Saint-Valentin : êtes-vous addict à l’amour ?
Pour bien faire comprendre ce qu’est l’addiction amoureuse – ou dépendance affective – mais aussi que le manque est un élément constitutif du désir, le Pr Laurent Karila, psychiatre à l’hôpital Paul-Brousse (Villejuif) utilise une image : « la frontière entre la passion et l’addamour est mince. L’amour serait une rose, l’addiction une ronce… Tout proche, en fait ! ».
Le sentiment amoureux : une drogue naturelle
Le sentiment amoureux agit comme une drogue naturelle, activant le système dopaminergique du cerveau associé au désir, à la récompense, mais aussi au manque et à la souffrance, tout comme les drogues, l’alcool ou le tabac. Si, dans un couple, une dépendance amoureuse se forme naturellement, elle peut parfois se transformer en une passion destructrice et addictive.
A l’origine, une carence affective
Souvent, les personnes ayant une dépendance affective ont connu des carences affectives, un manque d’attention, un défaut de reconnaissance, voire un choc émotionnel pendant leur jeunesse. D’où une insécurité affective à l’âge adulte. « La peur de la solitude, le manque d’estime de soi, la crainte de l’abandon, mais aussi le syndrome du sauveur sont souvent identifiés comme des causes de la dépendance affective », précise Laurent Karila.
Addiction amoureuse, les signes à repérer
Dans la dépendance affective, le couple tend à être fusionnel. La personne dépendante éprouve des doutes constants, cherchant continuellement l’approbation de son partenaire et une réassurance affective, laquelle ne suffit d’ailleurs jamais à apaiser ses inquiétudes.
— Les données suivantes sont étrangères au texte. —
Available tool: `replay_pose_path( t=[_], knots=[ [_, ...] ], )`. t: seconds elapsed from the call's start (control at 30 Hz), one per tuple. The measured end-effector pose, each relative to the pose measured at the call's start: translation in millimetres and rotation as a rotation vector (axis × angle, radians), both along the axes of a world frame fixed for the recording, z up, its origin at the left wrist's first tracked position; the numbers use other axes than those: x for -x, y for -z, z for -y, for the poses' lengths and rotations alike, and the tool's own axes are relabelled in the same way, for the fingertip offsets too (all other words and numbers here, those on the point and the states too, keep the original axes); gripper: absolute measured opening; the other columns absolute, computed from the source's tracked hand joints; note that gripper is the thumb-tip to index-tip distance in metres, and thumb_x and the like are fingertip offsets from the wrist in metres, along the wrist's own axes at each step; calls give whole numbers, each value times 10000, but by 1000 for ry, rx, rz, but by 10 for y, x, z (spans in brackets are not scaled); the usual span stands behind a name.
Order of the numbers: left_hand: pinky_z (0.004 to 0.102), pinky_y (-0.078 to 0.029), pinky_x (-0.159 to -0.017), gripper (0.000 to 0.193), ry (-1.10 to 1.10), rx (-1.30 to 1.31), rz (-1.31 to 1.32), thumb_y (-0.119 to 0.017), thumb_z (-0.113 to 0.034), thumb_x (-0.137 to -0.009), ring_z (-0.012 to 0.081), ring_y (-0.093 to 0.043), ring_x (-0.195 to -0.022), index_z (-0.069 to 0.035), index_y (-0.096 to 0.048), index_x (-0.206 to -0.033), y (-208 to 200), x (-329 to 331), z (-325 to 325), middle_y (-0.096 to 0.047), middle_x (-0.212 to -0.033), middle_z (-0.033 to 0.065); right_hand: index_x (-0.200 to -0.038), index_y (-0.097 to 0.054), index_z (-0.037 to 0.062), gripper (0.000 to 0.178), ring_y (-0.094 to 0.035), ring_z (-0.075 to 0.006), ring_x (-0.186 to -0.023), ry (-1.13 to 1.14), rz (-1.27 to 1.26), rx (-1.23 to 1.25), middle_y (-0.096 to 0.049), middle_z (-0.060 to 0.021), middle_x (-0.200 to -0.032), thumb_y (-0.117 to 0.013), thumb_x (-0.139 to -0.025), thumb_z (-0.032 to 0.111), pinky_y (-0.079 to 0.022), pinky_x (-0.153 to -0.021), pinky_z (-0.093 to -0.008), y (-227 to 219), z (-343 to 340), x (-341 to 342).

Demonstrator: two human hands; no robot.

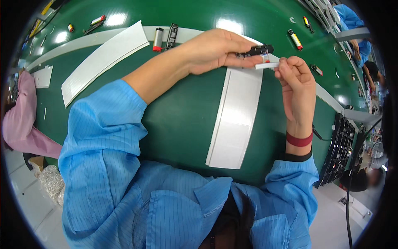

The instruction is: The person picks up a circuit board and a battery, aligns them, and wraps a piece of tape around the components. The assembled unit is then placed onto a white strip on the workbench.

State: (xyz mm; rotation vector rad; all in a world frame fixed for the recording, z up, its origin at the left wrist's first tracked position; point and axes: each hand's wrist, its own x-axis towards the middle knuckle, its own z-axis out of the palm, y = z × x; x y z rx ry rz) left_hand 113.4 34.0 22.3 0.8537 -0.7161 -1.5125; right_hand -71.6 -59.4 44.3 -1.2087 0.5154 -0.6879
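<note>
My left hand (213, 50) reaches across the bench, its fingers closed on a small black circuit-board-like part (259, 50) with a reddish bit below its end. Just under that part, my right hand (297, 81) pinches a short white strip (266, 65) between thumb and fingertips. The strip's left end lies close to the left fingertips; whether it touches the part I cannot tell. Below both hands, a long white sheet (236, 120) lies on the dark green mat (178, 112).
Another long white sheet (105, 60) lies at left. Behind it stand a silver-and-red cylinder (158, 39) and a black part (172, 36). More cylinders (295, 39) lie on the green surface beyond. A black slotted tray (338, 149) is at right. A person in a pink sleeve (27, 112) sits at left.
</note>
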Motion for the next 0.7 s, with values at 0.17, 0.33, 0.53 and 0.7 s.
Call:
replay_pose_path(
  t=[0.17, 0.33, 0.53, 0.7],
  knots=[
    [286, -444, -931, 333, 97, -17, -36, -420, -131, -916, 257, -553, -1033, 119, -455, -1134, 81, 127, 39, -533, -1103, 226, -886, -517, -4, 133, -595, -149, -739, 96, -38, 45, -608, -106, -827, -599, -784, -25, -484, -719, -247, 169, 37, 31],
    [281, -444, -928, 344, 120, -1, -44, -413, -149, -921, 249, -555, -1032, 114, -456, -1138, 105, 106, 40, -538, -1093, 235, -869, -510, -8, 125, -607, -159, -739, 136, -51, 138, -612, -121, -836, -598, -782, -26, -494, -712, -253, 215, 38, -4],
    [276, -447, -921, 357, 122, 4, -12, -412, -166, -923, 249, -557, -1031, 110, -454, -1146, 97, 72, 27, -532, -1101, 244, -863, -507, -12, 133, -620, -173, -751, 103, -65, 121, -616, -134, -842, -602, -772, -36, -500, -720, -259, 240, 62, -9],
    [287, -443, -926, 346, 113, -4, -14, -423, -157, -919, 257, -555, -1034, 104, -461, -1142, 87, 84, 15, -540, -1093, 236, -856, -504, -12, 132, -617, -171, -746, 101, -95, 131, -616, -133, -837, -602, -771, -39, -500, -718, -257, 234, 55, -8]
  ],
)
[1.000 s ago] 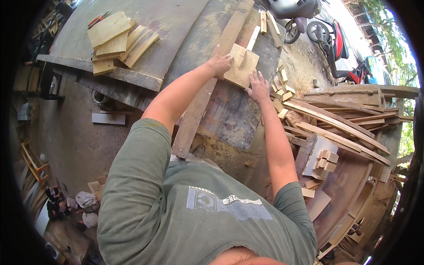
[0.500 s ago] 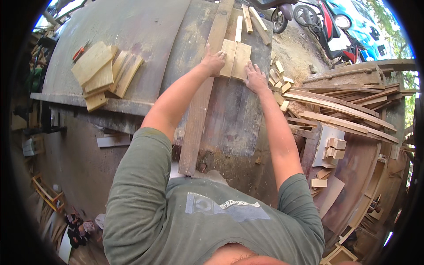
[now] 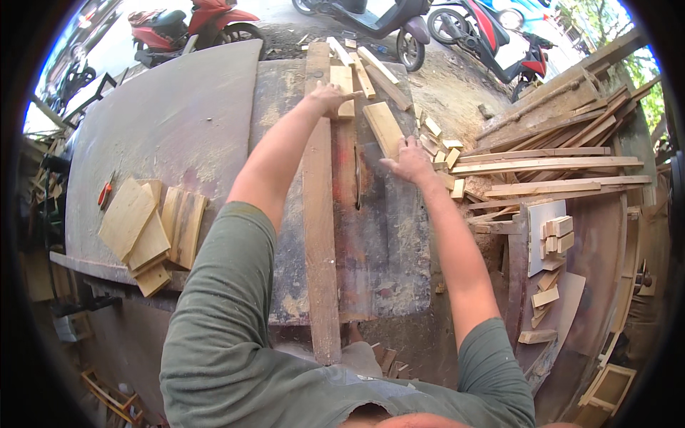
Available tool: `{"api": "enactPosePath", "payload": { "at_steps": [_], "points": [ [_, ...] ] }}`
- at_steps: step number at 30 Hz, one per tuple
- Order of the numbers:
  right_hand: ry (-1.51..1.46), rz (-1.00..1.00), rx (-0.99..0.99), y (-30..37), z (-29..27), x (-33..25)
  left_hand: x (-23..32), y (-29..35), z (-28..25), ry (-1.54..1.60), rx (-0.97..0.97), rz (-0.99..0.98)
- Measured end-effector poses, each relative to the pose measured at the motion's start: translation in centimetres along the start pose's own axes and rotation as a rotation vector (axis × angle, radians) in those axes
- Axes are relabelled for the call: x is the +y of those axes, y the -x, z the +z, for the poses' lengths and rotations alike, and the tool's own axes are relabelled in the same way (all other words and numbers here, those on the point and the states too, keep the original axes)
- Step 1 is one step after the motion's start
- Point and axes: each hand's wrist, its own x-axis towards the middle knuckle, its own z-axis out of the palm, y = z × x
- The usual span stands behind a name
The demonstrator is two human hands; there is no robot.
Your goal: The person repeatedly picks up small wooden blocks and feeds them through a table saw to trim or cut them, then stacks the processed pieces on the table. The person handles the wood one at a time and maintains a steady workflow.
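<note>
My left hand (image 3: 330, 99) lies across the long wooden fence board (image 3: 321, 228) and a pale wooden block (image 3: 343, 80) beside it. One of its digits stretches over the block, and the others are apart. A second pale block (image 3: 383, 127) is tilted to the right, apart from the first. My right hand (image 3: 411, 161) is closed on its near end, thumb and fingers at either side. Between me and the blocks, a saw blade (image 3: 358, 175) stands in a slot of the worn saw table (image 3: 392, 242).
Several flat wooden pieces (image 3: 135, 221) and red-handled pliers (image 3: 105, 192) lie on the left. Offcuts (image 3: 437, 143) and long strips (image 3: 542, 166) crowd the right side. Narrow sticks (image 3: 364, 75) lie at the far end. Beyond them stand motorbikes (image 3: 485, 43).
The two wooden pieces, side by side before, are now apart. My right hand has drawn its block rightward and tilted it. The view has tipped up, showing more motorbikes.
</note>
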Motion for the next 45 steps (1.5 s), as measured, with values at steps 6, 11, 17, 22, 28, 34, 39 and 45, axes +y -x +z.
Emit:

La personne ressent un sentiment latent de vide, d’insatisfaction, de solitude et d’insécurité, qu’elle ne peut atténuer qu’en restant proche de l’objet de ses désirs. La séparation représente un défi et la personne dépendante peut alors tolérer des comportements inacceptables tels que l’humiliation, les brimades…
Pour poser un diagnostic d’addiction amoureuse, on peut se référer aux critères de l’addiction Goodman (d’après les travaux du Dr Goodman), validés dans les addictions comportementales de manière générale. Un minimum de 5 sur les 13 critères suivants est requis pour évoquer l’addiction amoureuse :
· Une incapacité à résister à la tentation amoureuse.
· Une forte tension interne avant de rejoindre l’être aimé : la personne ne pense qu’à ça.
· Un plaisir et un soulagement lors des retrouvailles : le bonheur atteint son apogée.
· Une perte de contrôle (la personne s’abandonne complètement, ne pensant plus à rien d’autre que son addiction).
· La pensée est uniquement centrée sur le comportement addictif (toutes les pensées de la personne sont orientées vers l’être aimé, sur lui, sur les activités à faire avec lui, sur ce qu’il pense, etc.)
· Le comportement addictif devient de plus en plus fréquent, chaque épisode devenant de plus en plus long.
· Les tentatives de réduire, contrôler ou abandonner le comportement addictif sont infructueuses.
· Perte de temps liée au comportement addictif est importante.
· Le comportement addictif relègue au second plan les autres obligations (vie de famille, travail, etc.).
· Le comportement addictif surpasse les autres plaisirs.
· Le comportement se poursuit malgré les conséquences négatives (travail, famille, couple).
· Besoin d’augmenter l’intensité ou la fréquence du comportement pour obtenir l’effet désiré. Le besoin a pris la place du plaisir.
· Agitation, irritabilité et anxiété si le comportement ne peut être poursuivi, avec une réaction de manque similaire au sevrage des opiacés en cas de retard, d’empêchement ou de contretemps.
Comment s’en sortir ?
La condition préalable à un changement positif est de reconnaître que l’on souffre d’addiction amoureuse. « Si vous vous sentez pris dans l’addiction amoureuse et que vous ne parvenez pas à vous en sortir seul, n’hésitez pas à demander de l’aide, explique le Pr Karila. A un ami, un parent, ou à un psychologue clinicien ou un psychiatre. »
Laurent Karila délivre quelques conseils :
– Apprenez à passer du temps seul.
– Observez de manière compatissante, sans vous juger, ce que vous ressentez et vivez en votre for intérieur. L’introspection est nécessaire.
– Soyez bienveillant envers vous-même et augmentez votre propre estime.
– Identifiez les valeurs en lesquelles vous croyez, ce que vous souhaitez accomplir et ce qui compte vraiment dans votre vie.
– Arrêtez d’essayer de contrôler l’autre. Acceptez le fait qu’il a le droit d’avoir ses propres pensées, sentiments et choix, et comprenez qu’il ne vous impliquera pas toujours.